Desde hace unos años, los universitarios se ofrecen como voluntarios para concienciar y vigilar que el entorno queda libre de residuos. Es el caso de Alicia García, Sara Escribano, Itziar Liberal y Aimar Conget, estudiantes de Derecho y ADE y Derecho. “Nuestra tarea es repartir bolsas a los que beben en la calle para que no tengan excusa y no lo dejen en el suelo”, comentan. “Se intenta que, dentro del desfase que es la Carpa, no molestemos a la ciudad y poder facilitar el trabajo al personal de limpieza municipal. Al final, si cada grupo recoge lo suyo es mucho más fácil, y así nos aseguramos que podamos seguir organizando la fiesta”, concluyen.
Como compromiso con el entorno y el medio ambiente, desde 2011 se venden unos vasos de plástico reutilizables, de manera que se ha reducido desde entonces el 75% del residuo plástico del evento. Pero lo que más destaca de esta fiesta es su lado solidario. “Cada año, las comisiones decidimos por votación destinar un porcentaje del dinero recaudado de estos vasos a alguna causa benéfica”, cuenta Patricia. En esta ocasión, ha sido el turno de la asociación ASAGON, que busca visibilizar y conseguir fondos para tratar el síndrome del Argonauta y forma parte del grupo de las enfermedades raras.

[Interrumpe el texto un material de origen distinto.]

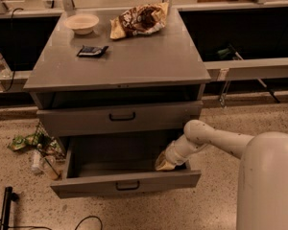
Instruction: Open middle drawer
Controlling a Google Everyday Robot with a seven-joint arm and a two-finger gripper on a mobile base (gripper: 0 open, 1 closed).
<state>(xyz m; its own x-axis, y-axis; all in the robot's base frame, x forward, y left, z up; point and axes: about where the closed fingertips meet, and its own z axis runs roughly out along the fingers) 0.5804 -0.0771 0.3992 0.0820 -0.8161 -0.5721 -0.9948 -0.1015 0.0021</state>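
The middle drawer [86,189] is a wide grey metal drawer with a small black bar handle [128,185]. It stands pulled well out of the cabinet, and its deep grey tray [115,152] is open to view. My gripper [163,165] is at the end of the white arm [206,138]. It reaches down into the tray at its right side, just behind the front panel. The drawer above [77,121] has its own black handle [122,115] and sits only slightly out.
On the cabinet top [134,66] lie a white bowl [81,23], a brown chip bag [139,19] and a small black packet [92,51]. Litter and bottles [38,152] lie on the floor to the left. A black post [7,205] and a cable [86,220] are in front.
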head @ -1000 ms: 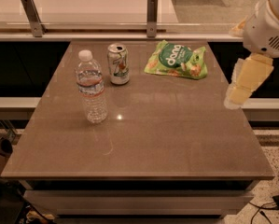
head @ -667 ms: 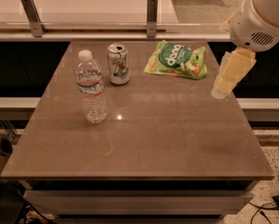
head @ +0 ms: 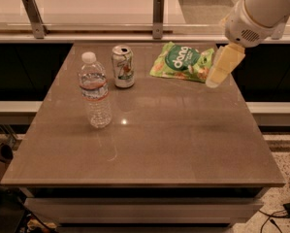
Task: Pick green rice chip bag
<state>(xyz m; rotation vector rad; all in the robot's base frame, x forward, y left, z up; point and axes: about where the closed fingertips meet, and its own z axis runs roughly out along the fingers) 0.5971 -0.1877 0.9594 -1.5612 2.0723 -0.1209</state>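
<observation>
The green rice chip bag (head: 182, 62) is lying flat near the table's (head: 183, 144) far edge, just right of the soda can (head: 122, 66). The claw (head: 223, 66) is hovering at the bag's right end, probably lining up a grasp; whether it is spread or pressed together I cannot tell. The bag's right side is offering open room.

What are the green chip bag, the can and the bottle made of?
Green rice chip bag: probably thin plastic film, crinkly and shiny. Soda can: likely metal, silvery rim on top. Water bottle: clear plastic, see-through with ridges, white cap. The gripper hovers by the bag's right edge.
</observation>
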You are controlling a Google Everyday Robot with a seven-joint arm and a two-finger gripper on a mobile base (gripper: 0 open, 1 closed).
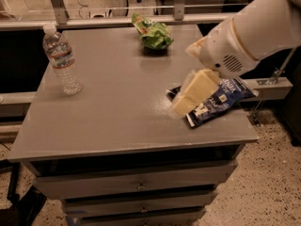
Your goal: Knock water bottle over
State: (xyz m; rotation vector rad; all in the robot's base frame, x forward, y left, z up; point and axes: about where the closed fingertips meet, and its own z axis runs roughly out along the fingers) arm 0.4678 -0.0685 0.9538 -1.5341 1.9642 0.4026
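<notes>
The water bottle (61, 60) stands upright near the left rear corner of the grey table (113, 112), white cap uppermost and its red, white and blue label band wrapped around the upper body. Nothing touches it. The gripper (189, 96) is on the opposite side, over the right part of the tabletop, pointing down and to the left from the white arm (254, 29) that enters from the upper right. Its cream-coloured tip is low over the surface and overlaps the left edge of a dark blue snack bag (223, 100), which lies flat near the table's right edge. Contact between gripper and bag cannot be confirmed. Whether the gripper is open or closed cannot be told. The gripper and the water bottle are well apart, with a broad stretch of bare tabletop between them. A green snack bag (153, 33) lies crumpled at the rear of the table, near the middle of the back edge. Below the tabletop, the front of the unit carries stacked drawers (141, 186), each with a small central knob. A speckled floor (273, 182) shows to the right.
</notes>
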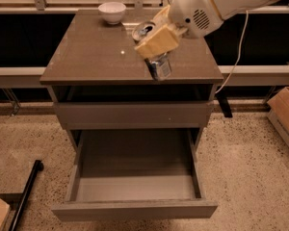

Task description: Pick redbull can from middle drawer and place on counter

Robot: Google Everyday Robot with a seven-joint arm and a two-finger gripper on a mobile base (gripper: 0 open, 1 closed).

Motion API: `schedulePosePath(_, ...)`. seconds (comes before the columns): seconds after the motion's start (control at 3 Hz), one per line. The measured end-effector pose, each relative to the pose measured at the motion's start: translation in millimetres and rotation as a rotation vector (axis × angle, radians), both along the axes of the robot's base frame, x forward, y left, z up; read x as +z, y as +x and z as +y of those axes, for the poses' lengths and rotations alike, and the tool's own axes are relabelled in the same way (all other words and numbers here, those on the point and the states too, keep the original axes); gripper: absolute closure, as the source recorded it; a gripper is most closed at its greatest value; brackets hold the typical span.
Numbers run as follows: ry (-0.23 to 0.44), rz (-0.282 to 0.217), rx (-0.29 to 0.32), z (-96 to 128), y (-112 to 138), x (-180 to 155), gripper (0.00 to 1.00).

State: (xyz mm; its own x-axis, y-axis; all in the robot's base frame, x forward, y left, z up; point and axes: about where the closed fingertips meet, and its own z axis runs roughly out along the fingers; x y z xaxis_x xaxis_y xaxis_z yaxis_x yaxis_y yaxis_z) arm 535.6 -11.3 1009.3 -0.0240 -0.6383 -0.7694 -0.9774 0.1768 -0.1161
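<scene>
My gripper (154, 46) is shut on the redbull can (159, 66), a slim bluish-silver can with a shiny lid (143, 31). It holds the can tilted above the right middle of the counter (96, 57), the glossy brown top of the cabinet. The tan fingers (156, 40) cover the can's middle. The middle drawer (135, 177) stands pulled out below, and its grey floor is bare.
A white bowl (111, 11) sits at the counter's back left. The white arm (221, 4) reaches in from the upper right and hides the counter's back right. A cardboard box (286, 112) stands on the floor at right. A black pole (26, 191) lies at lower left.
</scene>
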Motion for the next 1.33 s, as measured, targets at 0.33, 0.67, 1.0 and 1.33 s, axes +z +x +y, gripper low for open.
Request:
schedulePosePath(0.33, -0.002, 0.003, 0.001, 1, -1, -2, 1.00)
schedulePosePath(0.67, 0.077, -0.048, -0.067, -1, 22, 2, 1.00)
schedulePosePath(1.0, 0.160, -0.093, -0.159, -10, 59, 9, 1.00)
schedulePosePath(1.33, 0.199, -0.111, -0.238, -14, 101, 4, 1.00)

Año a año, la Carpa va creciendo y, con ella, la necesidad de una mejor organización que permita compaginar un día de fiesta con la tranquilidad habitual de la ciudad. Por ello, y para que todo salga bien, la comisión general del evento trabaja durante muchos meses. “Nuestro objetivo es hacerlo bien, y cada año implantamos mejoras para que todo sea más cómodo. Este año, por ejemplo, hemos dado la posibilidad de pagar a través de un monedero virtual y que sea más cómodo para los estudiantes”, comenta Lozano. Ahora, todavía con la resaca de la edición de primavera, toca pensar en la siguiente. “La fecha de la Carpa de otoño aún no está decidida pero casi”, se ríe Patricia.
Las primeras ediciones
Cuenta la leyenda que la Carpa, antes llamada ‘Apertura Paralela’, empezó en 1992 en el parking del Aulario de la UPNA y que, en vez de ser una, eran muchas carpas pequeñas: cada carrera tenía su organización y su chiringuito montado. Aquella primera Carpa tuvo 12000 asistentes, un precio de 800 pesetas (5 euros) y una amenaza de multa.
Con el paso del tiempo fue creciendo. Tanto, que en 1997 tuvieron que trasladarse al Sadarcillo (ese mismo año, la Carpa duró cinco días) y, luego, en 2009, al Club Deportivo Amaya. Y lo que empezó como una fiesta en la que cada uno llevaba una botella acabó siendo la fiesta universitaria de referencia en el norte del país.